There are also several fine websites that have free worksheets for kindergarten math, such as:
- Kidzone.ws kindergarten math worksheets
- Maths is fun kindergarten worksheets
- Kindergarten math worksheets from About.com
- Hundreds of kindergarten worksheets (all subjects) from Education.com
- Find the matching pairs printables - some are kind of tricky!
- Kindergarten worksheets
Customizable worksheets for all kindergarten topics (not just math) from FreePrintableOnline.

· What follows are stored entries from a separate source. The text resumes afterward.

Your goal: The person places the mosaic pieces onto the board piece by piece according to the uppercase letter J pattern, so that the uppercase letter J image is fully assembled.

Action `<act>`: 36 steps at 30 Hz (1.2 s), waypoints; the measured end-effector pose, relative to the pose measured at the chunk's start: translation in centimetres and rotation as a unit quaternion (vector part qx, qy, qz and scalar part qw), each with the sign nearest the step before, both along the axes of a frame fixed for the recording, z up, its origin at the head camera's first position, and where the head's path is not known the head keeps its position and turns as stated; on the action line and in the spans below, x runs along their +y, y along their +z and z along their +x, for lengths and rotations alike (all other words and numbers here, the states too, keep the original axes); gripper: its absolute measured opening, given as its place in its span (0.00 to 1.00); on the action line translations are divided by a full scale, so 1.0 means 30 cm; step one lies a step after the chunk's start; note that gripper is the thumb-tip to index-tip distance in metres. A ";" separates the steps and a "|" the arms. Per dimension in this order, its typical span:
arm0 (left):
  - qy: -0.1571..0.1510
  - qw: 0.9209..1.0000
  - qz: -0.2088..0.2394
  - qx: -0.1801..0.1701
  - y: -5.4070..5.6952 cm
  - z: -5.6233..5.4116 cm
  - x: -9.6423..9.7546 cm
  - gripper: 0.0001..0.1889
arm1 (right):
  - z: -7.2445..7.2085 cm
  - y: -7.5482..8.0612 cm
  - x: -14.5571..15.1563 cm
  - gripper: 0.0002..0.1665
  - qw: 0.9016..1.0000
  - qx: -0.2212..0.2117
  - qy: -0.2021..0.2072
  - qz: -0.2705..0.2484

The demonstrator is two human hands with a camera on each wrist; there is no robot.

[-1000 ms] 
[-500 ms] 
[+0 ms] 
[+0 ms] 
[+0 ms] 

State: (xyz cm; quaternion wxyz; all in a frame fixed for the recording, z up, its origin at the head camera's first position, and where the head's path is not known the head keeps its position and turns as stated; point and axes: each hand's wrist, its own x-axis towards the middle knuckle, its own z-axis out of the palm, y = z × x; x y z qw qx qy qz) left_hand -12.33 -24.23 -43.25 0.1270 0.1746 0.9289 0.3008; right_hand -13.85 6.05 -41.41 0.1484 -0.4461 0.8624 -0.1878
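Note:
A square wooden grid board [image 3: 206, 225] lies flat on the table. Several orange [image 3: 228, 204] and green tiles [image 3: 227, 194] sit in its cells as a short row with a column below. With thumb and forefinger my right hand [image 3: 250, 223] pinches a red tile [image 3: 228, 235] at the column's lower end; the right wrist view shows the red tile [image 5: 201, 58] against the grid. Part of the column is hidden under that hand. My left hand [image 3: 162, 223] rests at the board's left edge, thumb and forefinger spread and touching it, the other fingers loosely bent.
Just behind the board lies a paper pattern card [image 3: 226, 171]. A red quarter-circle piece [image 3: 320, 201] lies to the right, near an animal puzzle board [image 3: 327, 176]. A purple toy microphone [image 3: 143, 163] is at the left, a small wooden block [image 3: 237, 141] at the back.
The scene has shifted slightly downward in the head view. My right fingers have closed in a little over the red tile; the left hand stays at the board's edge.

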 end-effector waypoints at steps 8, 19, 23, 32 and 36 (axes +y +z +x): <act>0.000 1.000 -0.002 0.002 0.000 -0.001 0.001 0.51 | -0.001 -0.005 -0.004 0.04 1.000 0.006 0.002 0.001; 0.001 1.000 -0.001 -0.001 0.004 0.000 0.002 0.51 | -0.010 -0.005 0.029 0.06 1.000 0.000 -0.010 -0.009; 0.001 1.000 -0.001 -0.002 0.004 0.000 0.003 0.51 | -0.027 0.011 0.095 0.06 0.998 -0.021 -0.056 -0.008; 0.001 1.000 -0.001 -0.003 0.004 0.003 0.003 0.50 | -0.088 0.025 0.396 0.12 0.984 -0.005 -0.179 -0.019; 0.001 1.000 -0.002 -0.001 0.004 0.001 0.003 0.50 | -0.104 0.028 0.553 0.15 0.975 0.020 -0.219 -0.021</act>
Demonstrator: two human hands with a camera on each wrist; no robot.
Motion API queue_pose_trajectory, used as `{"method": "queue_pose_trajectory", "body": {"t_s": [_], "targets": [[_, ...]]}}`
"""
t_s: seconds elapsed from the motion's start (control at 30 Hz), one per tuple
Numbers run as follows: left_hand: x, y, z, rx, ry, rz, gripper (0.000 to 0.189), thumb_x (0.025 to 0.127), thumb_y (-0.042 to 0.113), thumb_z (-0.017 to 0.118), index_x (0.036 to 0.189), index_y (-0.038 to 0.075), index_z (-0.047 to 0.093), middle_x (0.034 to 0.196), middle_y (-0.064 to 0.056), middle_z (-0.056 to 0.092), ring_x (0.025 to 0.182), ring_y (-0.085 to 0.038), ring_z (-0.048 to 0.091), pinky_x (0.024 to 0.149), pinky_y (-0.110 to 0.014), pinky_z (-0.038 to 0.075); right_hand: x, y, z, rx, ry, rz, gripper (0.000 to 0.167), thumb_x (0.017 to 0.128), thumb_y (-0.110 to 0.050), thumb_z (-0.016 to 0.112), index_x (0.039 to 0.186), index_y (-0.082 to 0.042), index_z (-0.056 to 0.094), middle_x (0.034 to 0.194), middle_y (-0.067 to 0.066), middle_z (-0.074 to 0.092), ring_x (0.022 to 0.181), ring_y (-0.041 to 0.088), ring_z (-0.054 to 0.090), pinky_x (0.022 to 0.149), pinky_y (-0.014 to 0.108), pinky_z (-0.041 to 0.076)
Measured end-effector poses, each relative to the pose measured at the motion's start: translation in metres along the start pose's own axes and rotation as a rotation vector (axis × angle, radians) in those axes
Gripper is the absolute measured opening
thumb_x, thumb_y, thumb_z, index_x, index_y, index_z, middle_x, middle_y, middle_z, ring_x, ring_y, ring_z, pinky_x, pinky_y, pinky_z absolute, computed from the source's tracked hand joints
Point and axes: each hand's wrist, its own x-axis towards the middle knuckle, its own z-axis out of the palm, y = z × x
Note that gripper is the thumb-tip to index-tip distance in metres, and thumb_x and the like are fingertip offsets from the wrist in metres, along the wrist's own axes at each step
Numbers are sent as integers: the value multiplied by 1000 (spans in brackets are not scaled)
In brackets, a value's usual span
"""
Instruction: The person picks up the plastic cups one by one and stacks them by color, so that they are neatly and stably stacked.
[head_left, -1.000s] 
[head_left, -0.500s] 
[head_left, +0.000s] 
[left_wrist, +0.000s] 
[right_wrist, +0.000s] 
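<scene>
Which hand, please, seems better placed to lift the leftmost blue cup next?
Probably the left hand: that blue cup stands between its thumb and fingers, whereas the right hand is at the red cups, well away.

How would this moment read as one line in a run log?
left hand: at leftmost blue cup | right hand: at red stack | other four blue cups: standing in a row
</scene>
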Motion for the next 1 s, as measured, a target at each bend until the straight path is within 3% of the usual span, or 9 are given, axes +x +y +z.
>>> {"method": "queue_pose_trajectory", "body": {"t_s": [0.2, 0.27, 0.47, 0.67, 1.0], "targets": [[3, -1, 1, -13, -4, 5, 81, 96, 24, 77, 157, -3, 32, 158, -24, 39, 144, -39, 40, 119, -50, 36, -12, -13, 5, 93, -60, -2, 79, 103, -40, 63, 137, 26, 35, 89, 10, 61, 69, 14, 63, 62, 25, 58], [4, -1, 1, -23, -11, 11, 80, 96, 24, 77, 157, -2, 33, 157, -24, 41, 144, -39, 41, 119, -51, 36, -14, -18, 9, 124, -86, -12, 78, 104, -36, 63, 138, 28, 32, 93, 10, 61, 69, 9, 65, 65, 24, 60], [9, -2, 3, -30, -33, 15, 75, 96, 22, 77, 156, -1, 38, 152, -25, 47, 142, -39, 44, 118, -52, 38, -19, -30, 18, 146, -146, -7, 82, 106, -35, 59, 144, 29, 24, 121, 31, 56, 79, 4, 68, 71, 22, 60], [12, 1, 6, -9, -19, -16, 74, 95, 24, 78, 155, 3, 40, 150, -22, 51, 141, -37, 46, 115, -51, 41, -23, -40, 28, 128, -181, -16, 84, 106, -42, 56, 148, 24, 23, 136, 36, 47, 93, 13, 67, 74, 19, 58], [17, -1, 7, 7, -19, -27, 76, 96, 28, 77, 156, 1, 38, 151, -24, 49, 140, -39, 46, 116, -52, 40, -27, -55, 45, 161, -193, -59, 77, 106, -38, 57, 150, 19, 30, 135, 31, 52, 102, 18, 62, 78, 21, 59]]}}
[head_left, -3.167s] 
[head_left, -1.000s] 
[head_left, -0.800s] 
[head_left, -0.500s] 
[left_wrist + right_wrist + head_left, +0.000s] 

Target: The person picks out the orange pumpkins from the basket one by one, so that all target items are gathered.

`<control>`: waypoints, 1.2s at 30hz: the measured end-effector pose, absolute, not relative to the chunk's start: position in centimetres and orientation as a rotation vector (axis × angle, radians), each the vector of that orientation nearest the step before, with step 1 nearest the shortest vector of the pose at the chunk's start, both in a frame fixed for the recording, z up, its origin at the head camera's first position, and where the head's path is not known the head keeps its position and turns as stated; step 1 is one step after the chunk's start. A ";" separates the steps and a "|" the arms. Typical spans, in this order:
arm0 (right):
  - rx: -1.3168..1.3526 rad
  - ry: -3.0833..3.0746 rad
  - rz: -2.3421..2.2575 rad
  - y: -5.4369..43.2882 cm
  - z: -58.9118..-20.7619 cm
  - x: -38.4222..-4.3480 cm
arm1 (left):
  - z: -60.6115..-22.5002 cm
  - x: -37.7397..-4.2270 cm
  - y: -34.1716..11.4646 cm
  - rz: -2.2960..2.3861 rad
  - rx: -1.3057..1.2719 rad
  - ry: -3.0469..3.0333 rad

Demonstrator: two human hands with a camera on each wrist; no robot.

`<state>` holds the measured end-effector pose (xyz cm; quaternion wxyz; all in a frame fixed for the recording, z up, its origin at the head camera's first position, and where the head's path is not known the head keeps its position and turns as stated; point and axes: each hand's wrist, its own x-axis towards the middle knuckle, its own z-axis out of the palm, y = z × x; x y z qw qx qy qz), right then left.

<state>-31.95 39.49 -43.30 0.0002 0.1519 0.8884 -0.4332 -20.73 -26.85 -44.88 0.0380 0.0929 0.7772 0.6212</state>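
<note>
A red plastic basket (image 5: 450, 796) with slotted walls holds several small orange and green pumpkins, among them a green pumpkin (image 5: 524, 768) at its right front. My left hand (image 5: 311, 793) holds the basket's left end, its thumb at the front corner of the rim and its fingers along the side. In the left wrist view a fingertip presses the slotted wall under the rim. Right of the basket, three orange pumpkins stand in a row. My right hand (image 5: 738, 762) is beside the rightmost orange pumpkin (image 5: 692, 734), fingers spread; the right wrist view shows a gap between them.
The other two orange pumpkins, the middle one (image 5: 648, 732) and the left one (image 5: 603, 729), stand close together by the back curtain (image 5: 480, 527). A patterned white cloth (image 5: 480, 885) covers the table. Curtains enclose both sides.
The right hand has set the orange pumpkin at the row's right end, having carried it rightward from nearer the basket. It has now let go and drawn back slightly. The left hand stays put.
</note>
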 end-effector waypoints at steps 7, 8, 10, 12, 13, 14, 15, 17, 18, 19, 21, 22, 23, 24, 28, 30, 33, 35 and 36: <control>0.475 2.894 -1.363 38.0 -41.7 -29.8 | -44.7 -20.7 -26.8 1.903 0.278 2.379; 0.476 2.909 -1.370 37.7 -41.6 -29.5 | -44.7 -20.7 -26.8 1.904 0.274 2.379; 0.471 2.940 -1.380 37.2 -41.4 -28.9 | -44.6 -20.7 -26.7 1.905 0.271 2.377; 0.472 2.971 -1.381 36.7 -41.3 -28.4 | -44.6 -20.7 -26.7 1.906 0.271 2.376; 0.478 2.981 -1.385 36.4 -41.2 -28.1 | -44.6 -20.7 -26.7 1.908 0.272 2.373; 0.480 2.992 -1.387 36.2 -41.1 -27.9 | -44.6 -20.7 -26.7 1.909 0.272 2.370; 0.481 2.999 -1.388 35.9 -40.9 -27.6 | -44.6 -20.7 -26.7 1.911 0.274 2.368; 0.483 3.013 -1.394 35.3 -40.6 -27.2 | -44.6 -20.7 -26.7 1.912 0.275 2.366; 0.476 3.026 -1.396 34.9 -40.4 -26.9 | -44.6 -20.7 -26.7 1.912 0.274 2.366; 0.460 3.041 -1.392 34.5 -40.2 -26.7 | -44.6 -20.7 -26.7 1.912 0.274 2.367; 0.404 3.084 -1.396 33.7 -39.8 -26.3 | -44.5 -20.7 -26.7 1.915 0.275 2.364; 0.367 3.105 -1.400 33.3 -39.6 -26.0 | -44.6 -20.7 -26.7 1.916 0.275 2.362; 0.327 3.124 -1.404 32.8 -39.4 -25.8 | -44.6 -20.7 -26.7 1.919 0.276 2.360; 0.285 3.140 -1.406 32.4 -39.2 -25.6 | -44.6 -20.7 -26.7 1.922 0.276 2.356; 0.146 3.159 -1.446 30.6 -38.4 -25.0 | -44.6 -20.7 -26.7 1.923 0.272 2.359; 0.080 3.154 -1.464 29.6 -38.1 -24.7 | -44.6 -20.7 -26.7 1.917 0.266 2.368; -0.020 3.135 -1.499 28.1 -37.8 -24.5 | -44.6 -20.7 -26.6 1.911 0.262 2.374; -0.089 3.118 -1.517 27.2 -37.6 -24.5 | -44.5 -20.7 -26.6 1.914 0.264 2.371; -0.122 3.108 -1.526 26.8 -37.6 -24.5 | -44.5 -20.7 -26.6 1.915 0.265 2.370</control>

Preschool Palace - printables for preschool concepts
Printables to introduce and reinforce preschool concepts such as scissor skills, the alphabet, numbers, shapes, colors, and more!
Math Mammoth 1st grade
A child is ready for Math Mammoth complete first grade curriculum (Light Blue series) once he/she:
* can write numbers
* can count well at least to 10 and back, but preferably a little more.
* has some idea about basic addition.
If you do not want to get a complete curriculum, but shorter worktexts or workbooks, then the Addition 1 book is the first and easiest one in math Mammoth Blue Series. It best suits 1st grade.
Both the Light Blue first grade and the Addition 1 book start out dealing with addition within the range 0-10, but they also include missing addend problems such as 3 + __ = 7 and word problems. Kindergartners or younger children MAY get confused with the missing addend concept. If that happens, don't worry - just wait and let the child's brain mature. A lot of the lessons are accessible for kindergartners as well.